▼▼▼

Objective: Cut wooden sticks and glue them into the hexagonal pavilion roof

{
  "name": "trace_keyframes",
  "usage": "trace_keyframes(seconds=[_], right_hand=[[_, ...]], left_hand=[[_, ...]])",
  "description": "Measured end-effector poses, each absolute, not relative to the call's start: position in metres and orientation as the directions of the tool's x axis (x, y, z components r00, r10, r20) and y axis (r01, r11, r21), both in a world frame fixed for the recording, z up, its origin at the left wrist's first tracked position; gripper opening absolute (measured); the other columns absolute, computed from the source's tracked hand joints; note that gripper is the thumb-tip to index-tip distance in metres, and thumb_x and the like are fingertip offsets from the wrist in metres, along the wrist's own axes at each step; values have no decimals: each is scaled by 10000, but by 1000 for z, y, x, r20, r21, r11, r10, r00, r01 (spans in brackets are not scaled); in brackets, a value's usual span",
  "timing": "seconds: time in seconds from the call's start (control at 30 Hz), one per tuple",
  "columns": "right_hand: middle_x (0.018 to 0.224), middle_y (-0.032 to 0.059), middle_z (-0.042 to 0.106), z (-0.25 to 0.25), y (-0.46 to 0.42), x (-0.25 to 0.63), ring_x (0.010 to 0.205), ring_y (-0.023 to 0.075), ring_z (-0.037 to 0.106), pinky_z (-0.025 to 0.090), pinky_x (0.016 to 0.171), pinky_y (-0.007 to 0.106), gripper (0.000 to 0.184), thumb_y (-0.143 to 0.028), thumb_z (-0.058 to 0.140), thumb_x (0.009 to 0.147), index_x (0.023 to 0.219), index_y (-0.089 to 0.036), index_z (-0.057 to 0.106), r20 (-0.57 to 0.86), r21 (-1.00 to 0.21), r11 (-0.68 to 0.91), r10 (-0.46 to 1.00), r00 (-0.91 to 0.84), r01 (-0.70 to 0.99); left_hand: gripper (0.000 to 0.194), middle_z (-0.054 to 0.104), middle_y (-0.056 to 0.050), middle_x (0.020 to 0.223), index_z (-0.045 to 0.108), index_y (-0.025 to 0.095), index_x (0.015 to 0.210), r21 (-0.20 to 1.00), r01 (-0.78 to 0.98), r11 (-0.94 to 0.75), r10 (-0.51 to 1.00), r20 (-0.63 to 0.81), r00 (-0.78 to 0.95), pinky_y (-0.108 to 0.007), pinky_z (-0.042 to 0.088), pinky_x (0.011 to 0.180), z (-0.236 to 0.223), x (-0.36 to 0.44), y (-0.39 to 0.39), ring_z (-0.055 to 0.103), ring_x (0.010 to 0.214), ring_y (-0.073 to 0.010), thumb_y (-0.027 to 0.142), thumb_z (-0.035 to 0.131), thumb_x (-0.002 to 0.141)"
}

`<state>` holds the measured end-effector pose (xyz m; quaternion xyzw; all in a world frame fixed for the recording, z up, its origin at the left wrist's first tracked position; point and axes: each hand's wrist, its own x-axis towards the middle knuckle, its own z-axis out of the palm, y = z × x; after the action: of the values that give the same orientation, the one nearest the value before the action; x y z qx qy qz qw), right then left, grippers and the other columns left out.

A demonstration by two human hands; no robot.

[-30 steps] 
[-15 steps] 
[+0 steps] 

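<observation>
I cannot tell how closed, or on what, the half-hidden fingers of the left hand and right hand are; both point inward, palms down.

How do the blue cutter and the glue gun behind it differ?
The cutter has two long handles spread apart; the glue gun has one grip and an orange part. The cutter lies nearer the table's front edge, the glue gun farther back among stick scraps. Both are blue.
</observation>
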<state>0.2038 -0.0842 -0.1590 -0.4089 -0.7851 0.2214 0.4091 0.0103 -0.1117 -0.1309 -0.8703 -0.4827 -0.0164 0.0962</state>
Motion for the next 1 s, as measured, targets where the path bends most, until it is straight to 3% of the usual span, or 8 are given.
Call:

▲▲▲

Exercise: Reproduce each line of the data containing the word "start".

Reply to the exercise:
  "description": "Measured end-effector poses, each absolute, not relative to the call's start: position in metres and orientation as the directions of the tool's x axis (x, y, z components r00, r10, r20) and y axis (r01, r11, r21), both in a world frame fixed for the recording, z up, its origin at the left wrist's first tracked position; gripper opening absolute (measured); the other columns absolute, computed from the source's tracked hand joints; note that gripper is the thumb-tip to index-tip distance in metres, and thumb_x and the like are fingertip offsets from the wrist in metres, along the wrist's own axes at each step; values have no decimals: each is scaled by 10000, but by 1000 for z, y, x, r20, r21, r11, r10, r00, r01 (spans in brackets are not scaled); in brackets, a value's usual span",
  "timing": "seconds: time in seconds from the call's start (control at 30 Hz), one per tuple",

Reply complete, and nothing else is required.